An example here is filtering out clinvar benign variants from a data set following VEP annotation. I couldn’t find filtering conditions that also allowed a row to be kept if the clinvar annotations were entirely missing values. The logic I would like to use looks like:

matrix = matrix.filter_rows((not hl.is_missing(clinvar)) 
& ((clinvar.contains(benign) & (clinvar.stars > 0)), keep=False)

As there is missing data present in the clinvar annotations, I had to use a replacement step to make sure the logical operations on the values were accurately carried out

clinvar = hl.if_else(clinvar, hl.missing(hl.str())

I’ve tried using a few different variations:

  • ‘not’ operator
  • !(logical condition)
  • !& operator (I’m not sure if this exists in python at all…)

I think I’ve checked through all the documentation and didn’t find anything that was a good fit.
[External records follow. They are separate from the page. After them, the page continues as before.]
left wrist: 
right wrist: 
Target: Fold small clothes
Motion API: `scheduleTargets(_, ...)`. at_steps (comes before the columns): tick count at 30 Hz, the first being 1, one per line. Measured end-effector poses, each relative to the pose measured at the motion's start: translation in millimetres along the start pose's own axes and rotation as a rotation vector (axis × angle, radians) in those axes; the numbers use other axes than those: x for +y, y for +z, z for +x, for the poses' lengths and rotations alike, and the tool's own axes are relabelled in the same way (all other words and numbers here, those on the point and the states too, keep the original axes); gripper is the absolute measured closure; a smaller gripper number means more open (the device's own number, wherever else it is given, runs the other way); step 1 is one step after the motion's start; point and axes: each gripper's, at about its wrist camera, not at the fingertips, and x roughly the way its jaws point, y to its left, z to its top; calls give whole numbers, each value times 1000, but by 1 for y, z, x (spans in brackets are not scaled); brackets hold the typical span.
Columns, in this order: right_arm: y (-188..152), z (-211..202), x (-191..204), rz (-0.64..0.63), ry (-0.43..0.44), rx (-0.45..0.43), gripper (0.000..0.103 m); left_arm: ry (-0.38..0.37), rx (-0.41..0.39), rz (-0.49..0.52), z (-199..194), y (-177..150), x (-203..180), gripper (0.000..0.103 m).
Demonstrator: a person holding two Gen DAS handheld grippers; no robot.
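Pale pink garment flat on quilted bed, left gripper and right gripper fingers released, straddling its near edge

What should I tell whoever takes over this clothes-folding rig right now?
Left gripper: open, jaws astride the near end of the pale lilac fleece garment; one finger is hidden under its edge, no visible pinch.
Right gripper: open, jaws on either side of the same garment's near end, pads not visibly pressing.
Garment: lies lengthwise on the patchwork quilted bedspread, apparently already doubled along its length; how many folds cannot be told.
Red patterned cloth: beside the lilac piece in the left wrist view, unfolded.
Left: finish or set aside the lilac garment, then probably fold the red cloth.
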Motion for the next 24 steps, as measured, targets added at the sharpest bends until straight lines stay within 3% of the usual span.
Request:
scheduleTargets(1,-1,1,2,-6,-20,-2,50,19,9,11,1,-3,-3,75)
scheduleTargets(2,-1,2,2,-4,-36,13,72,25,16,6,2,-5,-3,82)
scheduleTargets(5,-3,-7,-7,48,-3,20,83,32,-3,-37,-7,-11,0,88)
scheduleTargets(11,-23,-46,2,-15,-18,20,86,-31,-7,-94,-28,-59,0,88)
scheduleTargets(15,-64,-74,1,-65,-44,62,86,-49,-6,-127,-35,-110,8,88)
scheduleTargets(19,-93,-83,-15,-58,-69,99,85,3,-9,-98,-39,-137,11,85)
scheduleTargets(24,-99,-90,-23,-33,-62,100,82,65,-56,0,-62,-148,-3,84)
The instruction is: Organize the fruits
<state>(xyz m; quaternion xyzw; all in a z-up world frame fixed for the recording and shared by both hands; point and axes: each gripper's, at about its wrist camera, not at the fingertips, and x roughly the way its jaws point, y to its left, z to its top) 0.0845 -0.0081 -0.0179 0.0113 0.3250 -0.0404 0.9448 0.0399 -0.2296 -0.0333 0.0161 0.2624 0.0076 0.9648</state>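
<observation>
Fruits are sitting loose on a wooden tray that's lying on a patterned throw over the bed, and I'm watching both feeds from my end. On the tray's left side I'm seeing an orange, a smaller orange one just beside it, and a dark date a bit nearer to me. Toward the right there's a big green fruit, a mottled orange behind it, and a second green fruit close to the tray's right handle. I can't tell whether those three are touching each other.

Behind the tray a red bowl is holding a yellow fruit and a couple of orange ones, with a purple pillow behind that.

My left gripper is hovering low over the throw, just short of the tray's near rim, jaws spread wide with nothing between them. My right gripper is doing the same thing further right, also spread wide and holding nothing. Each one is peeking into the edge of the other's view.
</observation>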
I don’t mind using the replacement method, but I have quite a few similar conditions in mind, and doubling the number of operations instead of offering an alternative path in the logic is reasonably expensive.

Please let me know if something like this exists in the current syntax!
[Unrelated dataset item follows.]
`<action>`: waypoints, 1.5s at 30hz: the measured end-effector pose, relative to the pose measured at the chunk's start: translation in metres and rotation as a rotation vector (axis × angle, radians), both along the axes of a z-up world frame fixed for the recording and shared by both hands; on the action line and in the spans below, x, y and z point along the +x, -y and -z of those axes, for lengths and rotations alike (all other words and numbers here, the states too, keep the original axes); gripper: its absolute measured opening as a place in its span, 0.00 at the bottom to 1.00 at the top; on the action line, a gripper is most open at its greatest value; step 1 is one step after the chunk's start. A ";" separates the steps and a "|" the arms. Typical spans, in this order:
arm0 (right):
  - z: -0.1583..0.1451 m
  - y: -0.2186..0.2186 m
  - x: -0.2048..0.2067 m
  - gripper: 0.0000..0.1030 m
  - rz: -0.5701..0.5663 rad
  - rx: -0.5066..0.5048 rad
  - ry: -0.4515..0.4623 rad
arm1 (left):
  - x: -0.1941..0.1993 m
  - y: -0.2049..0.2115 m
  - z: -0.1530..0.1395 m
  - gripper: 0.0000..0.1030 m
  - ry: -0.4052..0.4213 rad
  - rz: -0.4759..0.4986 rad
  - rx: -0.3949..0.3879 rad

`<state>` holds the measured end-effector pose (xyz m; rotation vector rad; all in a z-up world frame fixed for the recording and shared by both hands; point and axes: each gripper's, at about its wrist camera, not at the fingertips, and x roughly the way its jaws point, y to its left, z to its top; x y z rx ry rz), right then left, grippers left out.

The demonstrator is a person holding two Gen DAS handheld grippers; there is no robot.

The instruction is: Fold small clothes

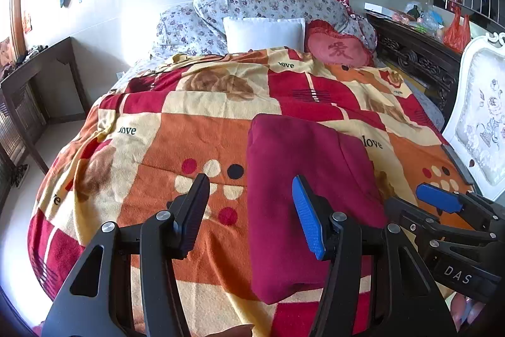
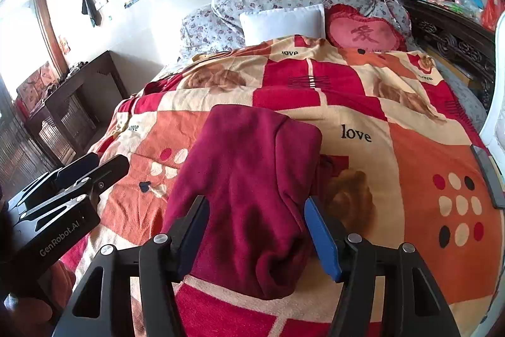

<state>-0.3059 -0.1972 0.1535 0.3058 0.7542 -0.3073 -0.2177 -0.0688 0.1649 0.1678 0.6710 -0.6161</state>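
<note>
A dark red garment [image 1: 303,188] lies folded into a long rectangle on the patterned blanket [image 1: 157,147]; it also shows in the right wrist view [image 2: 249,185]. My left gripper [image 1: 249,217] is open and empty, held above the garment's left edge. My right gripper [image 2: 255,232] is open and empty, above the garment's near end, its jaws either side of it. The right gripper shows at the right of the left wrist view [image 1: 442,204], and the left gripper at the left of the right wrist view [image 2: 94,166].
Floral pillows [image 1: 268,2], a white pillow [image 1: 263,32] and a red heart cushion [image 1: 339,48] lie at the bed's head. A dark wooden desk [image 1: 34,84] stands left, a carved dark cabinet [image 1: 416,52] and a white chair [image 1: 483,116] right.
</note>
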 end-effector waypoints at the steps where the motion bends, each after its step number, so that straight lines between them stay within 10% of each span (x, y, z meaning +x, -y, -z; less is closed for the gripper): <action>1: 0.000 0.000 0.000 0.59 0.000 0.000 -0.003 | 0.000 0.000 0.000 0.53 0.002 -0.001 0.000; 45: 0.031 0.014 0.018 0.60 0.009 0.062 -0.079 | 0.029 0.007 0.029 0.53 -0.057 -0.020 0.020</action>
As a side note, is this a bug in the query syntax parsing? In an example MatrixTable ‘m2’ here, the clinvar values are all missing strings (displayed value ‘NA’). Both keep=True and False forms of this query filters out all rows:

.contains('benign'), keep=False).rows().show()



I’m not sure if this is because the specific query against missing values creates an error state… Use of hl.or_else here can be used during the query to replace the missing string with an empty one, but intuitively it feels like this is adding additional computational operations

The negation operator in hail is ~. So like ~hl.is_missing(clinvar). This is the best we can do, because python’s !, and, or, and not operators all require actual booleans, they don’t work with hail’s BooleanExpression.

For your second question, missing rows always get filtered out. See warning here: Hail | MatrixTable

Use hl.coerce(m2.clinvar.clinical_significance, True) if you want to replace the missings with True, or False if you’d prefer.